Ja. Aber mein Vorteil ist, dass ich hier zur Schule gegangen bin und hier studiert habe. Das habe ich in meiner Studie ­gesehen: Ein Schweizer Abschluss hilft sehr. Auch aufs Schweizerdeutsche wird viel Wert gelegt. Ich habe aber meinem Vater gegenüber sehr viel Ablehnung ­erlebt. Das hat mich geprägt. Und als Jugendliche musste ich so viele Fragen zum Islam beantworten. Meine Forschung ist meine Art, das zu verarbeiten.

Erleben Sie Islam- und Ausländerfeindlichkeit in der Ostschweiz?

In Gesprächen spüre ich eine Skepsis gegenüber dem Islam. Das belegen auch aktuelle Zahlen der Fachstelle für Rassismusbekämpfung des Bundes.
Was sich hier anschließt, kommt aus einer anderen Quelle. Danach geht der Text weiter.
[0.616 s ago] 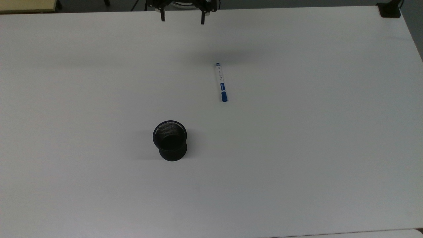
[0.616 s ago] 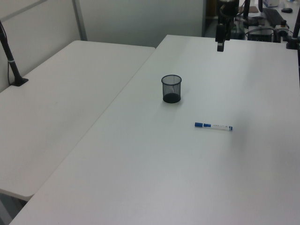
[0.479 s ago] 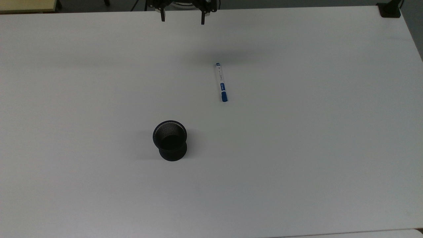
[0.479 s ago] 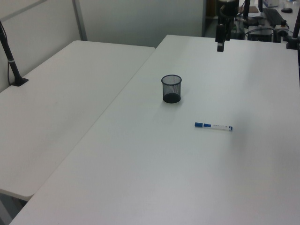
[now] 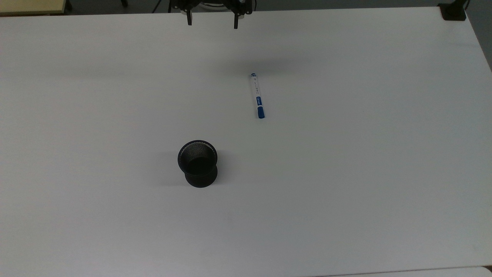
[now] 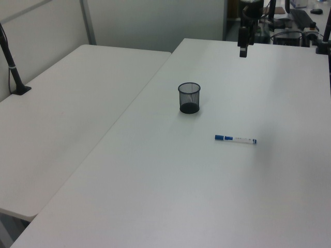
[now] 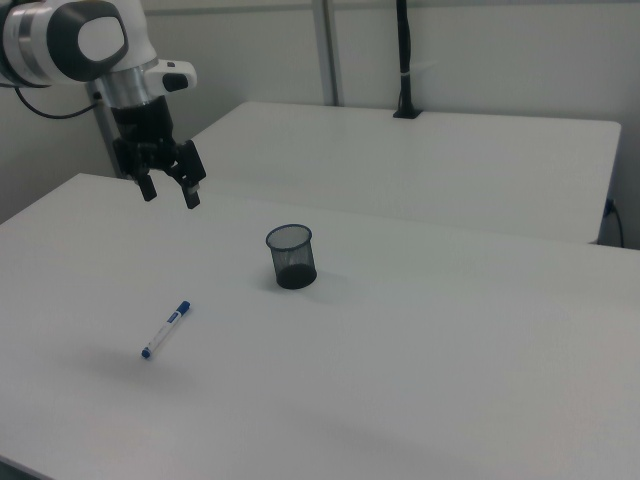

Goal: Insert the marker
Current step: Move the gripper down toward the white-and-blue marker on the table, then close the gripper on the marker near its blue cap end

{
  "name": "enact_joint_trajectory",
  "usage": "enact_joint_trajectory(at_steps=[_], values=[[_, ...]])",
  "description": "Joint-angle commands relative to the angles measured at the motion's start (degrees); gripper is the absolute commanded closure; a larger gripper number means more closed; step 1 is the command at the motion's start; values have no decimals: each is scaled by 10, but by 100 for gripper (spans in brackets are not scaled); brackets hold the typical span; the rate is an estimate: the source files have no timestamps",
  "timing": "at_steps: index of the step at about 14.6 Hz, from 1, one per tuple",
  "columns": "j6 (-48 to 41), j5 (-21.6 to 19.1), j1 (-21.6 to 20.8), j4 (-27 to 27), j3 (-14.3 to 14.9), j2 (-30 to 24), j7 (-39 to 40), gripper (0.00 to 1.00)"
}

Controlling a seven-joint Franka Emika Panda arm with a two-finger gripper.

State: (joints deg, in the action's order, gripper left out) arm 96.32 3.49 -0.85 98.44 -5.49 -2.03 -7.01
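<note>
The marker (image 5: pixel 257 95) (image 6: pixel 236 139) (image 7: pixel 166 328), a slim white pen with a blue cap, lies flat on the white table. A black mesh cup (image 5: pixel 198 163) (image 6: pixel 189 97) (image 7: pixel 292 256) stands upright and apart from it, toward the table's middle. My gripper (image 5: pixel 212 23) (image 7: pixel 170 192) hangs open high above the table near its far edge in the top view, well clear of the marker, with nothing between its fingers. In the left view the gripper (image 6: pixel 242 49) is seen edge-on at the top right.
A second white table (image 6: pixel 62 124) adjoins this one on the left view's left. A black pole clamp (image 6: pixel 15 77) stands on it. A black clamp (image 5: pixel 453 11) sits at the top view's upper right corner. Desk clutter lies beyond the table's far end (image 6: pixel 297 20).
The gripper has edged slightly upward in the top view. The marker and the cup have not moved.
</note>
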Motion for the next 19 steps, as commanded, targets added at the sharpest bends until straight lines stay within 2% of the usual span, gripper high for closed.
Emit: enact_joint_trajectory(at_steps=[1, 4, 10, 16, 18, 19], values=[[-2, -10, 0, 11, 1, 4, 17, 0], [6, -11, -7, 25, -1, 30, 41, 0], [105, -4, -56, 83, -3, 83, 40, 0], [172, -3, -73, 90, -3, 156, 30, 0], [205, -3, -74, 91, -3, 178, 0, 10], [219, -3, -74, 91, -3, 187, -16, 18]])
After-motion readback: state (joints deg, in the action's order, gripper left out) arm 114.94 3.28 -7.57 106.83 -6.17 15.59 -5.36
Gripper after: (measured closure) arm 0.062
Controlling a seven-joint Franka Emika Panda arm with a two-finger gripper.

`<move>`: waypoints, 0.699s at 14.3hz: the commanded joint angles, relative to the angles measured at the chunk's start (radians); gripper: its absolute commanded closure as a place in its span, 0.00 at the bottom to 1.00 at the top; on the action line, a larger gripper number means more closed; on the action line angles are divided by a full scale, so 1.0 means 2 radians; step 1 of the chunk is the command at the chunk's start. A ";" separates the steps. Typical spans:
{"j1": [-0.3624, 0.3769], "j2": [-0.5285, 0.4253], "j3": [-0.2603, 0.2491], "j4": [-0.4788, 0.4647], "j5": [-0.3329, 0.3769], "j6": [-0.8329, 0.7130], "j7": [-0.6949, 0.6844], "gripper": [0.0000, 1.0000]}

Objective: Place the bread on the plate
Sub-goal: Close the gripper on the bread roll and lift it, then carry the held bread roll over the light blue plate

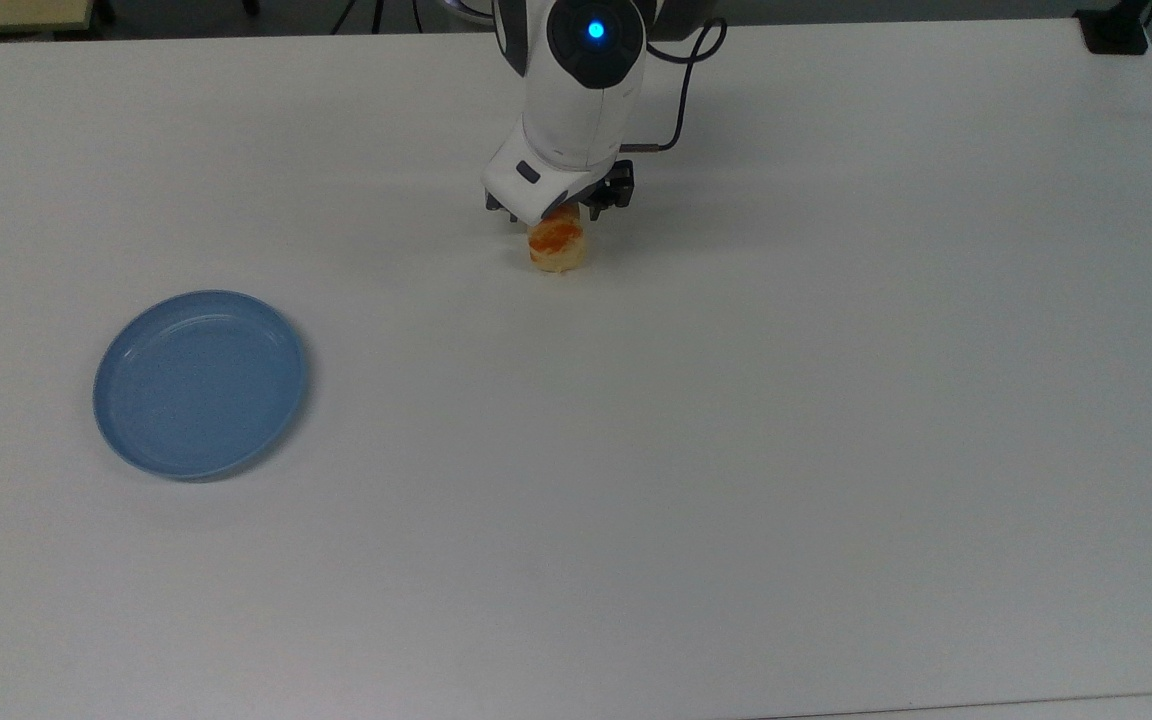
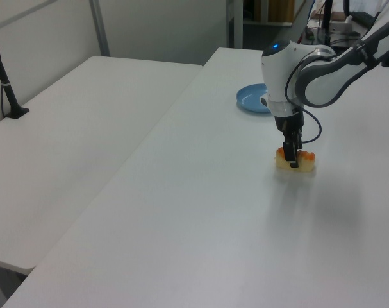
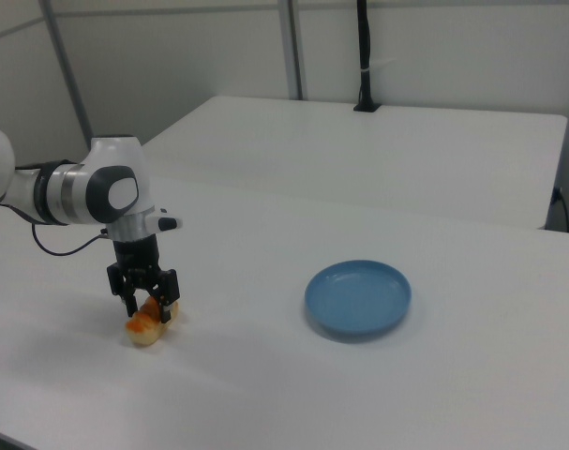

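Because the bread (image 3: 145,327) lies flat on the counter (image 1: 736,450), we see the gripper (image 3: 144,307) open, straddling it from above, far from the plate (image 3: 357,299).

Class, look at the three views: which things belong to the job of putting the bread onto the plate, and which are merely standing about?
Belonging to the job:
- the bread, on the white table
- the plate, empty, apart from the bread
- the gripper, lowered astride the bread, fingers open

Merely standing about:
- the black post on the neighbouring table
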 commanded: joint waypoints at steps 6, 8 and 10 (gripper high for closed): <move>-0.009 -0.007 -0.003 0.061 -0.001 -0.054 -0.002 0.70; -0.044 0.003 -0.004 0.135 -0.001 -0.105 -0.044 0.70; -0.082 0.022 -0.005 0.198 -0.002 -0.118 -0.094 0.70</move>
Knappe 40 Prozent der Schweizer Bevölkerung stehen dem Islam demnach skeptisch gegenüber.

Würde dem eine Imam-Ausbildung in der Schweiz entgegenwirken?

Das wäre sinnvoll und könnte integrativ wirken. Es wäre am besten, eine solche Ausbildung an ein religionswissenschaftliches Institut anzugliedern.

Ein gewisses Misstrauen vieler Schweizer rührt daher, dass sie die Sprachen nicht verstehen, die in den Moscheen gesprochen werden.

Dass in den Moscheen andere Sprachen gesprochen werden dürfen, ist wichtig für die Gemeinschaften. Mehrsprachigkeit ist etwas Wertvolles, das ist auch wissenschaftlich belegt. Selbst wenn nur Deutsch gesprochen würde in den Moscheen, blieben Ängste und Vorurteile in der Bevölkerung bestehen.

Was ist Ihr Eindruck von der Wiler Moschee?

Ich finde, die Moschee in Wil macht ­einen guten Job. Sie versteht sich als Begegnungszentrum.

Sie leiten im Fachbereich Soziale Arbeit das International Office. Fördern Sie den Austausch mit muslimisch geprägten Ländern?

Wir haben nur Austauschprogramme in Europa. Da unser Studienangebot auf Deutsch ist, sind wir eingeschränkt. Aber wir haben schon Studienreisen in die Türkei und nach Israel angeboten.

Wäre mehr Austausch wünschenswert, um Schranken abzubauen, oder herrscht an einer Hochschule per se ein offenes Klima?

Gerade in linken Kreisen sind Vorurteile sehr versteckt. Es ist erwünscht, dass man sie nicht hat, aber wir alle haben sie. Wir alle müssen uns immer wieder mit unseren Vorurteilen auseinandersetzen.